> EXERCISE PROMPT
Return the line containing "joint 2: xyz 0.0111" and all lines after it exactly; stop at the end of the material.

══════════

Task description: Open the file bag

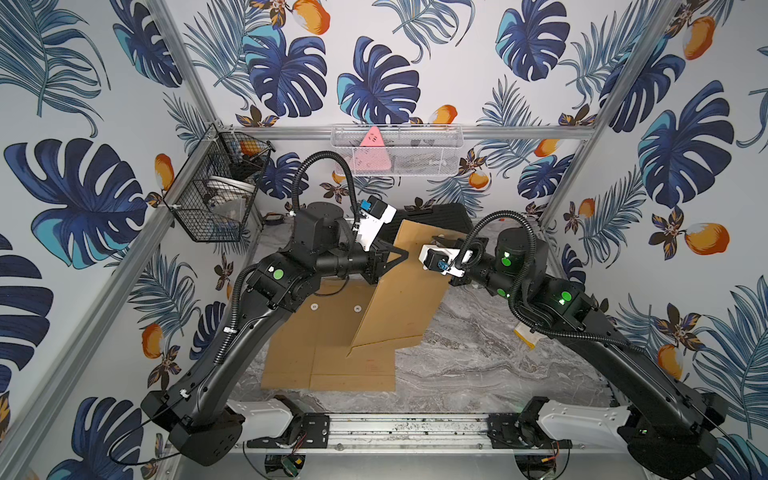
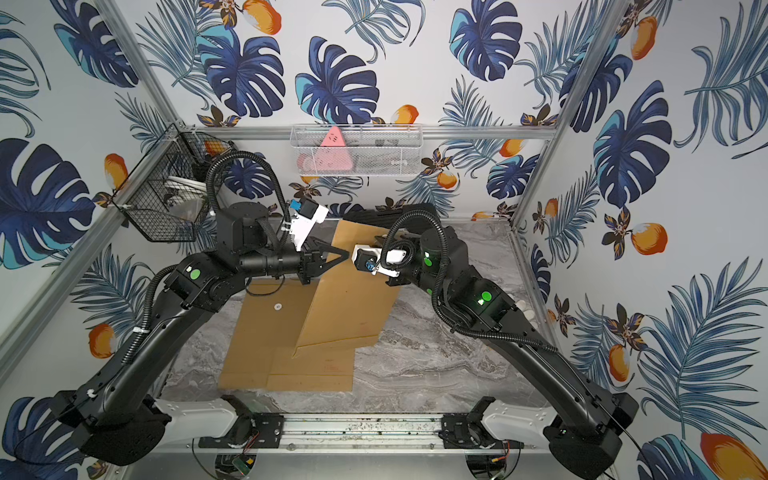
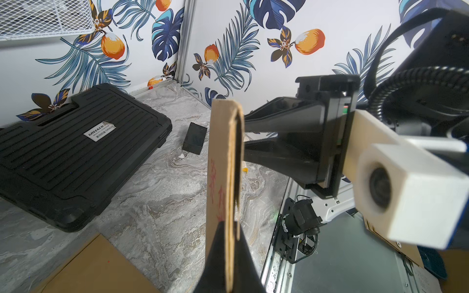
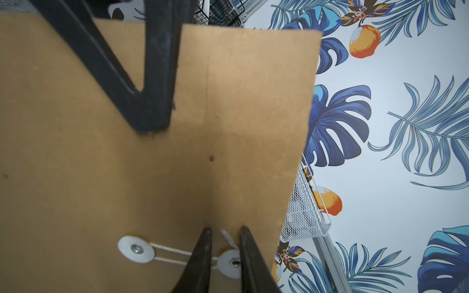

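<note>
The file bag (image 1: 407, 299) (image 2: 353, 303) is a brown kraft envelope standing tilted over the table. My left gripper (image 1: 405, 252) (image 2: 347, 252) (image 3: 229, 223) is shut on its edge (image 3: 225, 165). In the right wrist view the bag (image 4: 228, 126) shows two white discs (image 4: 135, 250) (image 4: 232, 262) joined by white string. My right gripper (image 4: 224, 229) (image 3: 245, 132) is at the bag's far side. Its jaws are narrowly apart around the string's loose white tab (image 4: 227, 238), and I see a gap on both sides of it.
Other brown envelopes (image 1: 332, 345) lie flat under the raised one. A black ribbed case (image 3: 76, 152) (image 1: 440, 212) and a small black box (image 3: 195, 138) sit at the back. A black wire basket (image 1: 216, 195) and a white mesh basket (image 1: 397, 151) hang on the walls.
</note>
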`<state>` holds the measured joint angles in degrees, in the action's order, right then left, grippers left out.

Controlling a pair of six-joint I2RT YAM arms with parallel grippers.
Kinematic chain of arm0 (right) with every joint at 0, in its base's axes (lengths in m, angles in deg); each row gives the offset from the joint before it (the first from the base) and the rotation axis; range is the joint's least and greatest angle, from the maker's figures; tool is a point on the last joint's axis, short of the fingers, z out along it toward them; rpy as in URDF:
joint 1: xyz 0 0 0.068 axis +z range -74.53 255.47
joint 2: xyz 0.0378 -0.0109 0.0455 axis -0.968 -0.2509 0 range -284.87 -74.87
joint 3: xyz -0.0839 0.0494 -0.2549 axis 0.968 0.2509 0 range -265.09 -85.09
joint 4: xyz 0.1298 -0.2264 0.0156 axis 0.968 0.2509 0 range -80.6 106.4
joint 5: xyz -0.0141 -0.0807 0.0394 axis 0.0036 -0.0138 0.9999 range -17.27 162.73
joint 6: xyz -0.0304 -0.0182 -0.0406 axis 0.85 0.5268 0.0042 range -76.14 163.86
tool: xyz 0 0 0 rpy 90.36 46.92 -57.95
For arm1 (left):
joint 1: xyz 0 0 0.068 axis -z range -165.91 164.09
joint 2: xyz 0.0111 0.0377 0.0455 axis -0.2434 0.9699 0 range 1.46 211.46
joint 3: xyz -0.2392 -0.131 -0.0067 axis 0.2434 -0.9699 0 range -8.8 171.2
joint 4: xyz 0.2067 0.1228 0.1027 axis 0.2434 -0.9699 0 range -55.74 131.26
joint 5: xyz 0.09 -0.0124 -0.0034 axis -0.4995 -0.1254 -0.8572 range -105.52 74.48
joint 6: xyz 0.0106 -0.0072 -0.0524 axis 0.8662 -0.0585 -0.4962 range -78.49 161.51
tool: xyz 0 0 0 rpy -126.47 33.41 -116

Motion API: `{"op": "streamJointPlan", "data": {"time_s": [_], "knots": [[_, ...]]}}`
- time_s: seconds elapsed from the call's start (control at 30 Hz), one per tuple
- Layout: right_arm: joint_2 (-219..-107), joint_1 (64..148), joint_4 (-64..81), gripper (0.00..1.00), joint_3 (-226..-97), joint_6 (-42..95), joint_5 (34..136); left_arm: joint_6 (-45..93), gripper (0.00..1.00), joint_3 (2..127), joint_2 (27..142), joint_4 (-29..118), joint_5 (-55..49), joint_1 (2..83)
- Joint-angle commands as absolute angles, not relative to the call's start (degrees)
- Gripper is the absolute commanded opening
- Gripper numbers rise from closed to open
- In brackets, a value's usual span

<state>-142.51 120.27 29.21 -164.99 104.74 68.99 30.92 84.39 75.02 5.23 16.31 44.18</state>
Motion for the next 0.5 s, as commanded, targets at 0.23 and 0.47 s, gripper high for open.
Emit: {"op": "streamJointPlan", "data": {"time_s": [0.23,0.47], "knots": [[-142.95,120.45,26.01,0.15,-164.54,105.37,67.99,30.7,0.0,84.89,74.93,6.1,18.14,44.16],[-142.89,120.91,23.67,0.06,-163.36,105.3,66.52,30.79,0.0,84.72,74.7,6.2,18.41,44.21]]}}
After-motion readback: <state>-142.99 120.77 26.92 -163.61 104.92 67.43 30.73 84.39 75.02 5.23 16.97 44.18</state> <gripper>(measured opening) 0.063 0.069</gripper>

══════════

> RESPONSE FOR THIS EXERCISE
joint 2: xyz 0.0111 0.0377 0.0455 axis -0.2434 0.9699 0 range 1.46 211.46
joint 3: xyz -0.2392 -0.131 -0.0067 axis 0.2434 -0.9699 0 range -8.8 171.2
joint 4: xyz 0.2067 0.1228 0.1027 axis 0.2434 -0.9699 0 range -55.74 131.26
joint 5: xyz 0.09 -0.0124 -0.0034 axis -0.4995 -0.1254 -0.8572 range -105.52 74.48
joint 6: xyz 0.0106 -0.0072 -0.0524 axis 0.8662 -0.0585 -0.4962 range -78.49 161.51
tool: xyz 0 0 0 rpy -126.47 33.41 -116

Motion API: `{"op": "streamJointPlan", "data": {"time_s": [_], "knots": [[_, ...]]}}`
- time_s: seconds elapsed from the call's start (control at 30 Hz), one per tuple
- Layout: right_arm: joint_2 (-219..-107), joint_1 (64..148), joint_4 (-64..81), gripper (0.00..1.00), joint_3 (-226..-97), joint_6 (-42..95), joint_5 (34..136); left_arm: joint_6 (-45..93), gripper (0.00..1.00), joint_3 (2..127), joint_2 (27..142), joint_4 (-29..118), joint_5 (-55..49), joint_1 (2..83)
- Joint-angle commands as absolute angles, not relative to the call's start (degrees)
- Gripper is the absolute commanded opening
- Gripper numbers rise from closed to open
- In brackets, a value's usual span

<state>-142.51 120.27 29.21 -164.99 104.74 68.99 30.92 84.39 75.02 5.23 16.31 44.18</state>
Motion for the next 0.5 s, as commanded, targets at 0.23 and 0.47 s, gripper high for open.
Emit: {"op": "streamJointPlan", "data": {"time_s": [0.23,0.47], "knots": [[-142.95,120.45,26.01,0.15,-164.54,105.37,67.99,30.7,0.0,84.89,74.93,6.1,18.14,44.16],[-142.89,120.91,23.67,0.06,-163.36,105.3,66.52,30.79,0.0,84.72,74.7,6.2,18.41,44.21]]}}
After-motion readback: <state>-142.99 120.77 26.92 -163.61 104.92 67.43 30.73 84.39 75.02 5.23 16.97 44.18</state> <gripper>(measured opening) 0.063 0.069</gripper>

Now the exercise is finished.